The European Union fundamentally disagreed with US President Donald Trump’s unilateral decision to pullout of the 2015 nuclear deal with Iran (Joint Comprehensive Plan of Action — JCPOA), where Iran was to curb its nuclear and ballistic programme in return for international sanctions being lifted. The period before the US reneging on the deal (between 2015 and 2018) saw a brief glimmer of global integration hope for Iran, and enabled multinationals, including Renault, Airbus and Total, to venture into Iran. Energy hungry Asian giants like China and India had substantial quantities of hydrocarbons being imported from Iran in this time.

With Trump reneging on the deal, while blaming Iran for not living up to its side of the bargain, it heated up the rhetoric from the EU block against the US narrative. With low hopes of any reconciliation between the US and Iran, the EU companies which had set up substantial operations in Iran has to start withdrawing to cut losses.

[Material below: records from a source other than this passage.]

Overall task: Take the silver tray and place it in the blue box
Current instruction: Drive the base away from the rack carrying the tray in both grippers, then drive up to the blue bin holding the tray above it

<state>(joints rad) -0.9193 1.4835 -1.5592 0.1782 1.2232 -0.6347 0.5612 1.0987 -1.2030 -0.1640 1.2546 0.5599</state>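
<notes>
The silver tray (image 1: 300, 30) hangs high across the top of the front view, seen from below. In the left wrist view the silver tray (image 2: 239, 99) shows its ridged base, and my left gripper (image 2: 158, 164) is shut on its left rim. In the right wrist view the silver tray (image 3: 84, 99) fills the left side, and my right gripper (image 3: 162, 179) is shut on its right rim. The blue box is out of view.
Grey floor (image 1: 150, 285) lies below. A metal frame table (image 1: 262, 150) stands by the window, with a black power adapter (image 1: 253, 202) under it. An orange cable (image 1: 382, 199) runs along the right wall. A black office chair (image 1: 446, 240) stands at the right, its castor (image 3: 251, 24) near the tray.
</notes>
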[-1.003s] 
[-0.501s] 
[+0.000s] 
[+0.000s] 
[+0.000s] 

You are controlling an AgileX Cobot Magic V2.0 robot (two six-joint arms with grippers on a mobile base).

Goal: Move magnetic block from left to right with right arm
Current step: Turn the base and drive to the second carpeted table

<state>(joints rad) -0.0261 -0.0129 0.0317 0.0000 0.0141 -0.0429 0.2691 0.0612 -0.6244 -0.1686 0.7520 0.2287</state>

The EU, meanwhile, was left scrambling to find a way to uphold the deal, which it sees as necessary to keep the US flip-flop in check and reducing the impact of the extra-territorial sanctions.

In order to send a diplomatic message of bonhomie with the Iranians, and in trying to protect the investments of their companies, the first week of February 2019 saw three of the eight signatories to the Iran nuclear deal, formally establishing the INSTEX (Instrument for supporting Trade Exchanges). France, Germany and the UK established this as a special purpose vehicle to allow them to bypass US sanctions on trade with Iran.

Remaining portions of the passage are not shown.